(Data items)
○ ○ ○ ○ ○ ○ ○

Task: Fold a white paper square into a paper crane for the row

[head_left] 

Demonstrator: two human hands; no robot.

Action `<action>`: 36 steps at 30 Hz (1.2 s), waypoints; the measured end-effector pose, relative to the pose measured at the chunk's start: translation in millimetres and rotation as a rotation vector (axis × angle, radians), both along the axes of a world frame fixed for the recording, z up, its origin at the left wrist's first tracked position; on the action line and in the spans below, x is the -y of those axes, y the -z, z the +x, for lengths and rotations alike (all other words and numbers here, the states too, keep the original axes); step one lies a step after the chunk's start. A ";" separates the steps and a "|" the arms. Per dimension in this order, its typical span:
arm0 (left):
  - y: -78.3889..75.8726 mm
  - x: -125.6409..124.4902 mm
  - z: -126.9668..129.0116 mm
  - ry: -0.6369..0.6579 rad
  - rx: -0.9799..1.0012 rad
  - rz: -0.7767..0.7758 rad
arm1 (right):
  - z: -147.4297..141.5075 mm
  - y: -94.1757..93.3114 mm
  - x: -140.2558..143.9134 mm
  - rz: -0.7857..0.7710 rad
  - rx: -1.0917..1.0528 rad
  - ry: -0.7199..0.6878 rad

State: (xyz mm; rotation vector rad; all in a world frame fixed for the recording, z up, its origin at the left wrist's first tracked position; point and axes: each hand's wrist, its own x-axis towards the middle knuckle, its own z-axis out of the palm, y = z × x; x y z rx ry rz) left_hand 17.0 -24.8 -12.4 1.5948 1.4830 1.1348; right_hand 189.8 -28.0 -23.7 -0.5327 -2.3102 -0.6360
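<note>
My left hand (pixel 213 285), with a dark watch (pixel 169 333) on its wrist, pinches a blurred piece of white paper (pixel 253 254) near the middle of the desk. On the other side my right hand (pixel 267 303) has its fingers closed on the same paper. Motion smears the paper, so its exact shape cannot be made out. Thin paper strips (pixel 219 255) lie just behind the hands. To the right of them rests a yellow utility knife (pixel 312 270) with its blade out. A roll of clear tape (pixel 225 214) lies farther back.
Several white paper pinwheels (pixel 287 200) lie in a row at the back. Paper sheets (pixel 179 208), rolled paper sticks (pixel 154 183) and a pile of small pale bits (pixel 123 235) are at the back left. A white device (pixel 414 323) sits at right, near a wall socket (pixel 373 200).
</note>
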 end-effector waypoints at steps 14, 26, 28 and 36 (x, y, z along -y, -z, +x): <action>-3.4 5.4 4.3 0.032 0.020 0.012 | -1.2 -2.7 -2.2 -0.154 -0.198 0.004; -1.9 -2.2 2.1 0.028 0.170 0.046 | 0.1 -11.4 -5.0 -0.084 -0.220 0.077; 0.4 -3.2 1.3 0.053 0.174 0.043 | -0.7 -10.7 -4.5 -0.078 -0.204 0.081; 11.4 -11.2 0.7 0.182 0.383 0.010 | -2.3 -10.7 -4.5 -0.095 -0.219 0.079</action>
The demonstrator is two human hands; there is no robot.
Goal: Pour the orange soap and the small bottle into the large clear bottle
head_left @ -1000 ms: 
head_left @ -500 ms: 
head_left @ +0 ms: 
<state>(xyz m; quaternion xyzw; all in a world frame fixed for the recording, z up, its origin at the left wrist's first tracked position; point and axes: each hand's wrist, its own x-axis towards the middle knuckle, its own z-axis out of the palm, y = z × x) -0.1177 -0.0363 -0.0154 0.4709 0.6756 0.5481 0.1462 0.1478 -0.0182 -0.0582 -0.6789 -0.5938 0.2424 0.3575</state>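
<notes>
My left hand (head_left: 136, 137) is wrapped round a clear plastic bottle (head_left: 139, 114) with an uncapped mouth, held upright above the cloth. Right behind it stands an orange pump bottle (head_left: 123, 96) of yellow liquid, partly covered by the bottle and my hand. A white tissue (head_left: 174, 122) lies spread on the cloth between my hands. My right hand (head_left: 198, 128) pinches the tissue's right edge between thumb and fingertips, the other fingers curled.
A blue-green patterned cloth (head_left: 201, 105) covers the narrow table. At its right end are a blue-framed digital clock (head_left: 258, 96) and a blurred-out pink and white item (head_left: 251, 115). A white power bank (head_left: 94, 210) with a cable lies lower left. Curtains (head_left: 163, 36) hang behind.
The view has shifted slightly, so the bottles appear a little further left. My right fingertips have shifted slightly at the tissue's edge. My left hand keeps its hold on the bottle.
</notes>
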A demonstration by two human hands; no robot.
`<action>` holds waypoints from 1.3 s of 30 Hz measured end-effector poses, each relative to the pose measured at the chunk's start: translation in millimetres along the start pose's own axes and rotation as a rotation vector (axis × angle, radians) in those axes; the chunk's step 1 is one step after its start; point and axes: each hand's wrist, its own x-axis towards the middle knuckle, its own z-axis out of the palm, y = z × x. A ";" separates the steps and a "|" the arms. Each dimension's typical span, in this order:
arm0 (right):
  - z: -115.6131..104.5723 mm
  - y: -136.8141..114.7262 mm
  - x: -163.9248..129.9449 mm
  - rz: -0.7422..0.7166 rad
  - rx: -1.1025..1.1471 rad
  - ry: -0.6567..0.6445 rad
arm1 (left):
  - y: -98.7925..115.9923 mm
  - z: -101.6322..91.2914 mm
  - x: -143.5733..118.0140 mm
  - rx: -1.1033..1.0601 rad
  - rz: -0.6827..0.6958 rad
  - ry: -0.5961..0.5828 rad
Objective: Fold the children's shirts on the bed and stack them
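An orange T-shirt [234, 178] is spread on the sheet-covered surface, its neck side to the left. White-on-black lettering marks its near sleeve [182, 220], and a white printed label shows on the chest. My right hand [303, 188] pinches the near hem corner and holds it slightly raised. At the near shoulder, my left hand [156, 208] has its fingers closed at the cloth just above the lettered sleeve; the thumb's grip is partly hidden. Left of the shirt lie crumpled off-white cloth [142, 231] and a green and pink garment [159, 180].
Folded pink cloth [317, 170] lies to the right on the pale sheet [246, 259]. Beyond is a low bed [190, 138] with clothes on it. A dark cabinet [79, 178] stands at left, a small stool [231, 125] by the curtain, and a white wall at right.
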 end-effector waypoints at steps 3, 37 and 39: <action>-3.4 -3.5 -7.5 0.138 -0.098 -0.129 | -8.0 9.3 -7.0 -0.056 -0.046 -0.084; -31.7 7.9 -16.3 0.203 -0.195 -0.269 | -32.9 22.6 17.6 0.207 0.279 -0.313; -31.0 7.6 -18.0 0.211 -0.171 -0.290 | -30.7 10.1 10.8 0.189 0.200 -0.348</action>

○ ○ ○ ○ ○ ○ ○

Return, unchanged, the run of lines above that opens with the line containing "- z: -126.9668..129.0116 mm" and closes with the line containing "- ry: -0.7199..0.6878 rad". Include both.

  - z: -126.9668..129.0116 mm
  - ry: -0.6369..0.6579 rad
  - rx: -0.9799..1.0012 rad
  - rz: -0.7767..0.7758 rad
arm1 (right):
  - z: -147.4297..141.5075 mm
  - y: -94.1757..93.3114 mm
  - x: -140.2558..143.9134 mm
  - rz: -0.7857..0.7710 rad
  - rx: -1.0917..1.0528 rad
  - ry: -0.7199..0.6878 rad

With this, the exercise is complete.